Dirò che per causa del sacco et contributioni li Alemanni portorono tesori alle case loro. Chi hebbe la Dovana et i Fonteghi colmi di merci di sete come di tellarie soprafine d’Inghilterra, di Fiandra, di Germania, et di drappi di Milano. Chi hebbe il ghetto di Giudei, dove non si puoterà contare le gran ricchezze che si trovorono dentro, et loro cinque banchi di pegni con tesori valutati più di ottocento mila scudi. Chi hebbe il salaro colmo di sale, e chi il monte di pietà pieno di robbe. Che oltre di questo andorono con poco rispelto al palazzo ducale ch’era di più ricchi d’Italia, et fu il primo saccheggiato et tutto fu preda et furono guasti et dissipati molti vasi di cristallo di monte per cavarne la ligatura de oro et sguarciale in pezzi le tele et figure de’ pittori celeberrimi per non potersi portar via cosi intieri i quadri, quali erano di grandissimo valore, et furono rotte le spalliere tessute di seta et oro et le gallerie intiere di diversa sorte di minerali.

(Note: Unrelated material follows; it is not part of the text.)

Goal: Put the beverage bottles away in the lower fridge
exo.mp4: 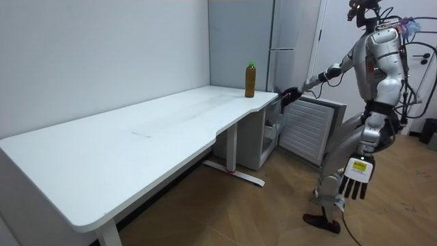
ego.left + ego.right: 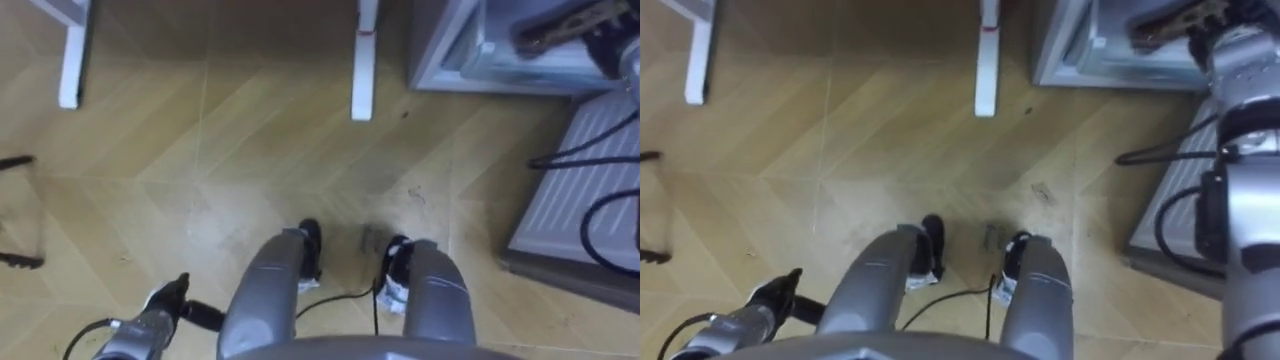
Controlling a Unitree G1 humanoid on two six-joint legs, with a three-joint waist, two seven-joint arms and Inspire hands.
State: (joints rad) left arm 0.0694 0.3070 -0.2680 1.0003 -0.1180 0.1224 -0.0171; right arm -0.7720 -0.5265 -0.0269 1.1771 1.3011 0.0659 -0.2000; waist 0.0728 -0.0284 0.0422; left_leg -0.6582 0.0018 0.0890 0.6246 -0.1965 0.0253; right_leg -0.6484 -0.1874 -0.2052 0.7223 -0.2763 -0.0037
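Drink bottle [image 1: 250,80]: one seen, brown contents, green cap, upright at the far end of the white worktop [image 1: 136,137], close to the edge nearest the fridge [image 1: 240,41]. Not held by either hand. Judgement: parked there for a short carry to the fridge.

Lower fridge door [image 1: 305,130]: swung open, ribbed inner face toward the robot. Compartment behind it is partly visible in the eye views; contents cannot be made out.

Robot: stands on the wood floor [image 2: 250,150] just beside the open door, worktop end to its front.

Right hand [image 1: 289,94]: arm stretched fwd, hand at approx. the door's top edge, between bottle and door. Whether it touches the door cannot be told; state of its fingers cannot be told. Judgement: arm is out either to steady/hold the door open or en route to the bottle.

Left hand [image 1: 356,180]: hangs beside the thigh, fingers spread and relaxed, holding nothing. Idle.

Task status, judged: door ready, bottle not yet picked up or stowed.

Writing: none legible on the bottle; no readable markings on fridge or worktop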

Et l’Aldringher, abbenchè havesse molti rigorosi comandi da S. M. Cesaria nulla di meno hebbe manco riguardo alla libreria delli serenissimi Duchi di Mantova, dove erano libri di ogni gran dottrina, posti là da tanti cardinali Gonzaghi, come Francesco del 1460, Sigismondo del 1505, Hercole del 1527, Francesco del 1560, Pirro del 1527 et Federico del 1564; et indi da Vicenzo del 1578, Scipione del 1588 et Ferdinando che spese tesori per sortire una libreria che in Italia non v’era una simile nèanco a Roma, si che Papa Urbano VIII gli ne mandò a dimandare in prestito, el poi infine cadette nelle mani di Aldringhen, ma Dio sa come non era già mente dell’imperatore, ma pure portò via quella libreria si antica ci moderna et la donò a un vescovo suo parente. Si chè el danno del saccheggio nel palazzo ducale fatto allora fu de passa 18 milioni per quanto se disse et numerò el magnifico signor Giulio Campagna gurardarobbiere maggiore delle gioje et delle gallerie di corte di S. A. il duca di Mantova.
Benigni lettori, perdonatemi ch’io non vorrei né manco ricordarmi de’ tanti tormenti havuti in questa guerra, si che io n’ho benissimo a memoria che subito li Alemanni entrarono dentro per la porta di San Giorgio, come io stava contiguo di casa mi spalancarono le porte et a viva forza mi logorano con corde che non mi poteva aiutare per quadro hore et me percotevano, perchè li insegnassi i dinari et io feci segno che li loro camerati havevano rotte le casse, si che me compatirono et me lassorono la vita a me Giovanni Mambrino et a Giovanni Battista et Cesare miei figliuoli et sempre sia lodato il Signore.
Adì 30 luglio in mercoledì il signor governatore Aldringhen col marchese Giovanni Francesco Gonzaga chiamorono tutti i capi delle parrocchie de la citta et diedero ordine che tutti, purché havessero facoltà di beni stabili o arti da potersi mantenere, pagassero secondo il loro stato le contributioni per mantener l’esercito Imperiale. Et oltre essere stati rovinati et saccheggiati ciascheduno pagava chi tre doble chi quattro e tale sei et più a la settimana et chi non pagava conforme la tassa vi mandavano li sbirri a pigliare tanta robba del valore della tassa, quale si faceva vendere a pubblico per quattro ducatoni quello che valeva vinticinque, et così i buoni che stavano comodi sono andati in povertà, et i poveri sono diventati ricchi, come si vede al giorno d’oggi, et perchè inoltre erano chi comperava da soldati i sacchi piene di robe a renfuso rubbale nel saccheggio per pochi soldi.